I see a guy down the aisle stop in front of the mayonnaise display. He takes his mask off, sneezes all over the mayo, and then puts his mask back on again.

I can’t begin to describe the cascade of emotions I felt as I watched this horror unfold. First, ewww. That was gross. My heart rate sped up, and I felt a strong desire to bolt out of the store. But why? He was 10 feet away from me, I was double masked, and I had an 80% effective first Moderna shot under my belt.

It was hard to go from 0 to 60 last year when COVID-19 invaded our seemingly safe little world. It’s going to be hard to go from 60 to 0 now that the immediate threat is subsiding for the vaccinated among us. And while I very much want to be in a crowded room full of MAX VAX people listening to live music, I am afraid I’m going to feel like I’m doing something deadly wrong and dangerous. How long will it be until I can look at a throng of people and not see a threat?

Unscathed

Then, too, there’s something else tugging at me. I know too many people who have lost too much to this disease… loved ones, their health, businesses, jobs, their sense of safety. The people in my little world have come through relatively unscathed. And now everyone but our son is vaccinated, and he will likely get his this month. Yet as I write this, people are still getting sick out there… faster than ever, with the new variants. It takes some strenuous mental gymnastics not to fall down a hole of survivor’s guilt.

The Rocket Man Story

And then there’s this. Bob and I are spectacular partners in general, but especially when it comes to handling a crisis. In 2018, we were in Maui, Hawaii when everyone on the island got a text alert that there was an incoming missile attack and we should take cover immediately. It was the age of Trump and “Rocket Man” Kim Jung Un hurling insults at each other, and it wasn’t a stretch to imagine that the war of words with North Korea was turning into something else. We hurried out of our hotel room thinking we would shelter in the lobby, before we remembered that lobby didn’t even have a roof. All around us people were screaming and crying, dragging children behind them, running every which way.  We looked at each other and decided to go sit together in a stairwell, holding hands. For fifteen minutes we sat, remembering all of the people that we loved, and reminiscing about all that we had done and seen together. We were grateful for our love, grateful that we’d found each other, even if our time was going to be cut short. Then we got the “All Clear.”

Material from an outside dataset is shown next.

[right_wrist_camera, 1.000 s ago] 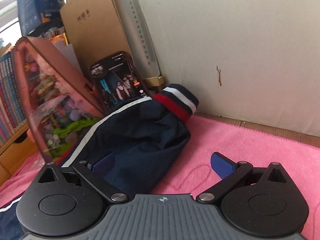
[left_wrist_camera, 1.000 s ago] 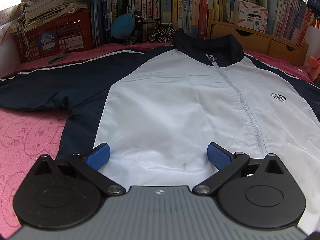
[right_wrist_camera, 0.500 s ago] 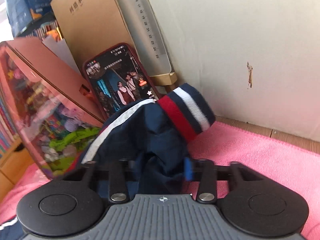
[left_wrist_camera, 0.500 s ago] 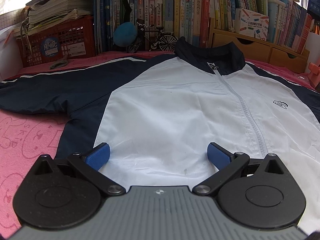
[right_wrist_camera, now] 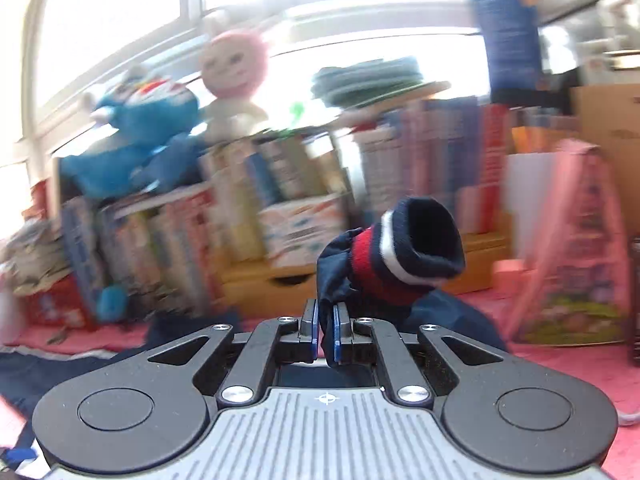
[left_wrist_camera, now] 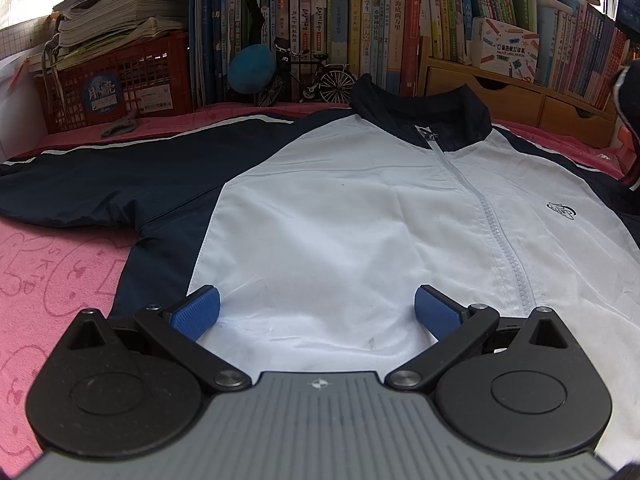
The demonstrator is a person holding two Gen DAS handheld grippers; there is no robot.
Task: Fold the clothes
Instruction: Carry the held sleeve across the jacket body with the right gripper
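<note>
Jacket (left_wrist_camera: 344, 216): spread flat, front up and zipped, on the pink cover (left_wrist_camera: 52, 264) of the tabletop; collar toward the books, hem toward the left camera. Laid out this way, by the look of it, so the sleeves can be turned in over the white panel.

Left gripper (left_wrist_camera: 316, 312): fingers (left_wrist_camera: 196, 312) spread wide, holding nothing; poised low over the white front near the hem, one blue pad near the navy side panel, the other short of the zip (left_wrist_camera: 500, 248). Whether touching the cloth or just above it: cannot tell. Probably waiting, or ready to pin the body down.

Right gripper (right_wrist_camera: 325, 334): fingers closed almost together on a fold of navy sleeve (right_wrist_camera: 340, 280) just behind the cuff. Pinched there rather than on the ribbing, likely because the thin cloth bunches between the pads more easily.

Cuff (right_wrist_camera: 416, 256): striped navy, red and white, raised off the cover, open end facing the camera; standing above the fingers since the sleeve is gripped from beneath. Also visible at the right edge of the left view, up near the wooden drawers (left_wrist_camera: 560, 108).

Right view: heavily blurred, suggesting a fast swing; background of books and plush toys (right_wrist_camera: 168, 120) only roughly legible.

Other sleeve (left_wrist_camera: 92, 184): lying stretched out flat to the side, untouched.

Step in hand: judged as carrying the gripped sleeve across onto the chest. Fold barely begun.

Risk: thin slippery fabric sliding from the pinch, or the body dragging along if not held.
</note>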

I’ve told that story many times. But I rarely talk about what happened next.

reentry paradox
Us on the beach in Maui just after the “All Clear”

We, like just about everybody else in Maui, headed for the bar. At first, the relief was immense. But within about half an hour, we started getting prickly with each other. I felt like I wasn’t being heard, and Bob probably thought I was being needy. And the next thing you know, we’re having a fight. Not a BIG fight. But a fight. After what we’d just been through, that seems crazy, right?

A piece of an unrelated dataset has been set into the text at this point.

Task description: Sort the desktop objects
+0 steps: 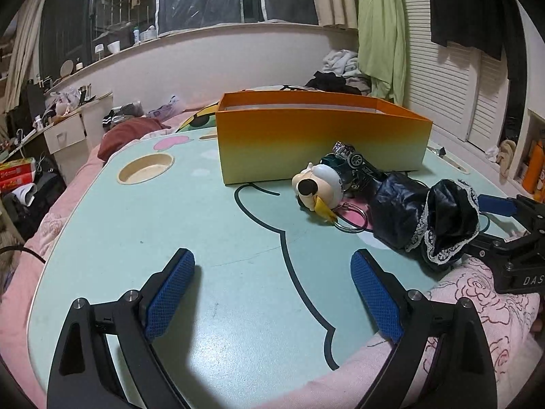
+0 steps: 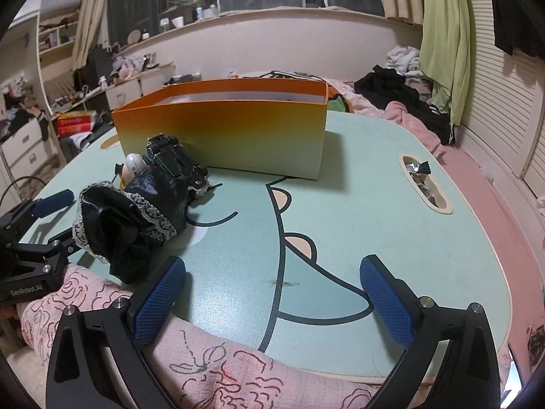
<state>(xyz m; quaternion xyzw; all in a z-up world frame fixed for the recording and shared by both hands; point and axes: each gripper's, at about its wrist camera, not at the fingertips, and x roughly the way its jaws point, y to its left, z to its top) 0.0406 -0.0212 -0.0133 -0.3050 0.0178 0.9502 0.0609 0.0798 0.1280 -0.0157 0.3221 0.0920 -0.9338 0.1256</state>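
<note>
Both grippers hover wide open and empty, left gripper [image 1: 272,296] and right gripper [image 2: 274,301], while the toy car [image 1: 354,167], cartoon keychain [image 1: 318,187] and black lace-trimmed cloth [image 1: 429,218] cluster just before the orange box [image 1: 320,139].

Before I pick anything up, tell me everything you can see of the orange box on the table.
The orange box is a rectangular, open-topped box that looks like thin card or paperboard. Its outer walls fade from bright orange at the rim to pale yellow at the base; the inside looks pale, and its contents are hidden. It stands upright on the mint-green table, towards the far side. A dark toy car lies right at its near wall, though contact is unclear. Neither pair of fingers touches it.
</note>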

Except I think it’s the way of things. Relief is a beautiful thing, but it’s a process, not a prize you win at a carnival. Processing intense emotions takes time, it isn’t always pretty, and it doesn’t always bring out the best in us. But it’s the only way through to the other side.

I am very much looking forward to being MAX VAX. But just because I get the “All Clear” doesn’t mean that I’m out of the woods. It just means that I finally have the space to process all that has been lost, all that has changed, and all that has happened in this last year. It’s a lot. For all of us. We all need to remember to be generous, patient, and spacious with ourselves and the people that we love, because we’re all processing, in our own way.

A paradox is a seemingly contradictory statement that rings true. MAX VAX means I’m free… to feel all the feels I couldn’t allow myself to feel while under threat. They’re going to own me for a while. And that’s okay. Relief is coming, if I just do the work.